**TASK GOAL:** All of the data below needs to be set down again, exactly as shown.

**DATA SECTION:**

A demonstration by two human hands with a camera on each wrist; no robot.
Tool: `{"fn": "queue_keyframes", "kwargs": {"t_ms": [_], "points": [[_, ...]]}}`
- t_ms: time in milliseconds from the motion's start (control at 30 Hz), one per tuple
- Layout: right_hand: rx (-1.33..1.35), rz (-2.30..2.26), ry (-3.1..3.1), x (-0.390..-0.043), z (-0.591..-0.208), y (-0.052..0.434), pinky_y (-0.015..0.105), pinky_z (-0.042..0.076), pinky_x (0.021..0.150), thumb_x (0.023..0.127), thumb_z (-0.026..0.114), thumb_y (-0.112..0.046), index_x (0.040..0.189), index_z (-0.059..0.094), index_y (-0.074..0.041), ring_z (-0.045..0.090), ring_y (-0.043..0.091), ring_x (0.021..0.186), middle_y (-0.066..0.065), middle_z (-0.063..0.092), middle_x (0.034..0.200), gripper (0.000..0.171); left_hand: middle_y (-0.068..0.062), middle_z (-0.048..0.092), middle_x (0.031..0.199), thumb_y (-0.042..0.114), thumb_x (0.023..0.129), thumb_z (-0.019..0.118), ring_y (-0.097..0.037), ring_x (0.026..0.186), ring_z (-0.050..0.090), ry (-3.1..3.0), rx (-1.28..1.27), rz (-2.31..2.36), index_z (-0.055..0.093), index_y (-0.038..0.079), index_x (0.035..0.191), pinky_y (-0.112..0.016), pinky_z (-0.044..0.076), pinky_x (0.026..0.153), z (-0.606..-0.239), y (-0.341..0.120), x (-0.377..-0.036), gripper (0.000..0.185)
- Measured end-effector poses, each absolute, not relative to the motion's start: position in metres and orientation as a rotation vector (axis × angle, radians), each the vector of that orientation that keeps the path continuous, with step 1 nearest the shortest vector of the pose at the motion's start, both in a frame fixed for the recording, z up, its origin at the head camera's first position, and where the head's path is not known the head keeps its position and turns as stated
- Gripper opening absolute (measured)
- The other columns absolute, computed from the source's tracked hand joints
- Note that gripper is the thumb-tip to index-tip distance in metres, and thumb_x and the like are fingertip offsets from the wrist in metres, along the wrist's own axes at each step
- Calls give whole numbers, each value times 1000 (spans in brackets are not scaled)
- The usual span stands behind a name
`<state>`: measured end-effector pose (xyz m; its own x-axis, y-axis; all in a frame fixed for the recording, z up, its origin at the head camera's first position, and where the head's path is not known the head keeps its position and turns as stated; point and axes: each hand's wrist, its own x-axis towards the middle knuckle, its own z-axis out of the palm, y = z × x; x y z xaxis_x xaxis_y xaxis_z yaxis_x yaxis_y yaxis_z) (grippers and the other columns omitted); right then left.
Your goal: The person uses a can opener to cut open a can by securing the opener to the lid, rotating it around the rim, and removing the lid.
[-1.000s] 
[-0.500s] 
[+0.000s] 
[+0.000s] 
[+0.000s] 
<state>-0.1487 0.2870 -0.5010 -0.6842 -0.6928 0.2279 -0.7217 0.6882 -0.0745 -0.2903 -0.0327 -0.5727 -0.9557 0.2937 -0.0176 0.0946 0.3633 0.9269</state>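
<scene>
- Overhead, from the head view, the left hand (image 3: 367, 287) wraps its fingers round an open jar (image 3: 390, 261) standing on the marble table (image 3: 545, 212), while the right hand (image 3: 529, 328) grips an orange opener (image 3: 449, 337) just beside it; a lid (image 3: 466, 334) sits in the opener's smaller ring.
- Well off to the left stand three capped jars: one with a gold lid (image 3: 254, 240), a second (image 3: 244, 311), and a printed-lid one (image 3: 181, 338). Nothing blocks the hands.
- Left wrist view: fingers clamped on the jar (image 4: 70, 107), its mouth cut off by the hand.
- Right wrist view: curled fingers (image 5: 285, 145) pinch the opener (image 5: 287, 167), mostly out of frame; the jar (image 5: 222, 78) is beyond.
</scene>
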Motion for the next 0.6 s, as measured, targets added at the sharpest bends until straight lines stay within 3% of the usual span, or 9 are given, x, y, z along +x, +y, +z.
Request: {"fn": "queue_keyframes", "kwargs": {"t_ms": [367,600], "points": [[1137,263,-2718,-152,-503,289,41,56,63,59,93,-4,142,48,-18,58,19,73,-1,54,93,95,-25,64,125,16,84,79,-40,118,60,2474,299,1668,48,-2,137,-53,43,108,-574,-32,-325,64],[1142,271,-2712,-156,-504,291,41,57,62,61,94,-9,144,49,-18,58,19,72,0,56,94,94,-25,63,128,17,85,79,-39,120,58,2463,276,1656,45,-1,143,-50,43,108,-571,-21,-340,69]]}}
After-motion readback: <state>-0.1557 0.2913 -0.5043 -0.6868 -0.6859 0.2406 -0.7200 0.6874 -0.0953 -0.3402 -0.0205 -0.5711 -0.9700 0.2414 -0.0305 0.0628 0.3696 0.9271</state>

**EXERCISE RESPONSE:**
A demonstration by two human hands with a camera on each wrist; no robot.
Tool: `{"fn": "queue_keyframes", "kwargs": {"t_ms": [_], "points": [[_, ...]]}}`
- t_ms: time in milliseconds from the motion's start (control at 30 Hz), one per tuple
- Layout: right_hand: rx (-1.33..1.35), rz (-2.30..2.26), ry (-3.1..3.1), x (-0.390..-0.043), z (-0.591..-0.208), y (-0.052..0.434), pinky_y (-0.015..0.105), pinky_z (-0.042..0.076), pinky_x (0.021..0.150), thumb_x (0.023..0.127), thumb_z (-0.026..0.114), thumb_y (-0.112..0.046), index_x (0.040..0.189), index_z (-0.059..0.094), index_y (-0.074..0.041), ring_z (-0.045..0.090), ring_y (-0.043..0.091), ring_x (0.021..0.186), middle_y (-0.066..0.065), middle_z (-0.063..0.092), middle_x (0.034..0.200), gripper (0.000..0.171); left_hand: middle_y (-0.068..0.062), middle_z (-0.048..0.092), middle_x (0.031..0.199), thumb_y (-0.042..0.114), thumb_x (0.023..0.129), thumb_z (-0.019..0.118), ring_y (-0.097..0.037), ring_x (0.026..0.186), ring_z (-0.050..0.090), ry (-3.1..3.0), rx (-1.28..1.27), rz (-2.31..2.36), index_z (-0.055..0.093), index_y (-0.038..0.079), index_x (0.035..0.191), pinky_y (-0.112..0.016), pinky_z (-0.044..0.076), pinky_x (0.026..0.153), z (-0.606..-0.239), y (-0.341..0.120), x (-0.377..-0.036), gripper (0.000..0.185)
- Measured end-effector poses, each absolute, not relative to the motion's start: position in metres and orientation as a rotation vector (axis × angle, radians), each the vector of that orientation that keeps the path continuous, with step 1 nearest the shortest vector of the pose at the motion's start, both in a frame fixed for the recording, z up, its origin at the head camera's first position, and where the head's path is not known the head keeps its position and turns as stated
- Gripper opening absolute (measured)
- The other columns absolute, computed from the source's tracked hand joints
- Note that gripper is the thumb-tip to index-tip distance in metres, and thumb_x and the like are fingertip offsets from the wrist in metres, along the wrist's own axes at each step
- Calls give whole numbers, each value times 1000 (spans in brackets are not scaled)
- The usual span stands behind a name
`<state>`: measured end-effector pose (xyz m; its own x-axis, y-axis; all in a frame fixed for the recording, z up, its origin at the head camera's first position, and where the head's path is not known the head keeps its position and turns as stated; point and axes: each hand's wrist, its own x-axis towards the middle knuckle, its own z-axis out of the palm, y = z × x; x y z xaxis_x xaxis_y xaxis_z yaxis_x yaxis_y yaxis_z) (grippers and the other columns omitted); right then left.
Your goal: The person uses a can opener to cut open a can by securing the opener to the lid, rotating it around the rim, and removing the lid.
[-1.000s] 
[-0.500s] 
[+0.000s] 
[+0.000s] 
[+0.000s] 
<state>-0.1487 0.2870 -0.5010 -0.6842 -0.6928 0.2279 -0.7217 0.6882 -0.0745 -0.2903 -0.0327 -0.5727 -0.9557 0.2937 -0.0176 0.0946 0.3633 0.9269</state>
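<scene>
- Overhead, from the head view, the left hand (image 3: 367, 287) wraps its fingers round an open jar (image 3: 390, 261) standing on the marble table (image 3: 545, 212), while the right hand (image 3: 529, 328) grips an orange opener (image 3: 449, 337) just beside it; a lid (image 3: 466, 334) sits in the opener's smaller ring.
- Well off to the left stand three capped jars: one with a gold lid (image 3: 254, 240), a second (image 3: 244, 311), and a printed-lid one (image 3: 181, 338). Nothing blocks the hands.
- Left wrist view: fingers clamped on the jar (image 4: 70, 107), its mouth cut off by the hand.
- Right wrist view: curled fingers (image 5: 285, 145) pinch the opener (image 5: 287, 167), mostly out of frame; the jar (image 5: 222, 78) is beyond.
</scene>
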Motion for the next 0.6 s, as measured, targets added at the sharpest bends until straight lines stay within 3% of the usual span, or 9 are given, x, y, z along +x, +y, +z.
Request: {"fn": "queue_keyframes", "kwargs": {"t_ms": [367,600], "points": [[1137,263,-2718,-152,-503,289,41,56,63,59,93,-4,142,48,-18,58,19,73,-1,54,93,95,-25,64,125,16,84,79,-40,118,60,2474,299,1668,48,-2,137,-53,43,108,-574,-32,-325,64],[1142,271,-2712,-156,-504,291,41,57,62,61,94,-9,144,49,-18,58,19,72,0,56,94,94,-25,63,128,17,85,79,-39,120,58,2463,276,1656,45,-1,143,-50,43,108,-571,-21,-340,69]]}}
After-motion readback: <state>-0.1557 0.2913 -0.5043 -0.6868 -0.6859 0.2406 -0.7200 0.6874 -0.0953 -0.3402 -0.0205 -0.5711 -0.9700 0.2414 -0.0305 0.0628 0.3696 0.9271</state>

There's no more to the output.